As such, it would not provide adequate protection and coverage for a very vulnerable population. Also, coverage suspensions or terminations are potential barriers to payment that will force providers to bear the risk for individual non-compliance with premium payment and job search requirements even when services are still required.   

Healthy PA Proposal is too Complex   

Finally, as drafted, The Healthy PA proposal is extremely complex. The proposal requires 23 waivers which is more than has been granted to any other state for Medicaid expansion. Healthy PA includes considerable involvement, oversight, and requirements for the state because of the complexity of conditions and processes included. DVHC has concerns about the costs to establish the systems needed to implement and monitor the program and DPW’s ability to create the necessary infrastructure based on the proposed design.

For example the waiver would require the commonwealth to create a new state bureaucracy to enable the DPW (not the federally facilitated marketplace) to make payments to insurers for premium and cost sharing for Private Option recipients. This high level of complexity could prevent CMS from approving The Healthy PA proposal.

Conclusion

For appropriate health care for low-income working adults and for the state’s economy, we believe expanding Medicaid eligibility and covering more Pennsylvanians makes sense as soon as possible.
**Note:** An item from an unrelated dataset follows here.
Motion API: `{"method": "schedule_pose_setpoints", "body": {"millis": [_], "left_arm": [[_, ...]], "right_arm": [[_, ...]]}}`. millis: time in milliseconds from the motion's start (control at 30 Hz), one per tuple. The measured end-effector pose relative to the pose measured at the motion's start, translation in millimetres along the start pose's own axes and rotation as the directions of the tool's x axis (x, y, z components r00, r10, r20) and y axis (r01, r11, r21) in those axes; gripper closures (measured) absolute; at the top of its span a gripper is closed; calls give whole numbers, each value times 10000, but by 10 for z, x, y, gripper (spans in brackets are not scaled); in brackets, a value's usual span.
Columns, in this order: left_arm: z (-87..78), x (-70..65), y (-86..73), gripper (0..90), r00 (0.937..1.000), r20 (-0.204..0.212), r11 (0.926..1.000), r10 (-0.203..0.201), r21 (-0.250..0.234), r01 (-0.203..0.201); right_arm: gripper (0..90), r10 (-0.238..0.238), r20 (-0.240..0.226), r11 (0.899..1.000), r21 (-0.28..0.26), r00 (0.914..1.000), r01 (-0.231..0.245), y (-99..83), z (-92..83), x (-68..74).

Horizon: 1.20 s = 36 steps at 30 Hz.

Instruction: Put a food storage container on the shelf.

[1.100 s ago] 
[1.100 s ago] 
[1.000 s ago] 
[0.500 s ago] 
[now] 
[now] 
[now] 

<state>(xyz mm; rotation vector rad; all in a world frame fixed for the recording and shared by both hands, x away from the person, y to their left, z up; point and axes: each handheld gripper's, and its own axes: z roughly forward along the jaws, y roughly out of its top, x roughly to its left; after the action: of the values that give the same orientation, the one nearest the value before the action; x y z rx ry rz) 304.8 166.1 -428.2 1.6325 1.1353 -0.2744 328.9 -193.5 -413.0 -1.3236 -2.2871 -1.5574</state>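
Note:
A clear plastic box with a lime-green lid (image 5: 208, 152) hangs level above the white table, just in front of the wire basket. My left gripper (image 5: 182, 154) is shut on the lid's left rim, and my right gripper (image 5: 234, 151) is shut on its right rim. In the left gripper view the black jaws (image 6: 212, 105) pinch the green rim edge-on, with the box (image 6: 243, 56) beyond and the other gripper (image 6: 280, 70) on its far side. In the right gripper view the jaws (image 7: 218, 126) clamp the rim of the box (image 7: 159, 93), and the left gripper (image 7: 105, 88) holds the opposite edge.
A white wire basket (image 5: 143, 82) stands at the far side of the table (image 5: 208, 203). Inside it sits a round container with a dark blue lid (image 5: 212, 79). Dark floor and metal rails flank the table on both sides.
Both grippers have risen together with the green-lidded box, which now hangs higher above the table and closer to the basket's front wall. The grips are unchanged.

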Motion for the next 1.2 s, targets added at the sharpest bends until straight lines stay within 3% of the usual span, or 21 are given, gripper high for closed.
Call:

Pennsylvania hospitals and health systems look forward to working with the DPW and the commonwealth to resolve the key concerns related to the proposed benefit packages for low-income Pennsylvanians, including the work search requirement and personal responsibility/cost-sharing. Further, DVHC will assist in any way we can to ensure a start date of July 1, 2014, to assure increased access to care for our state’s most vulnerable patients.

Thank you for the opportunity to present the council’s, and the hospital community’s, views on Healthy PA. I am happy to answer any of your questions.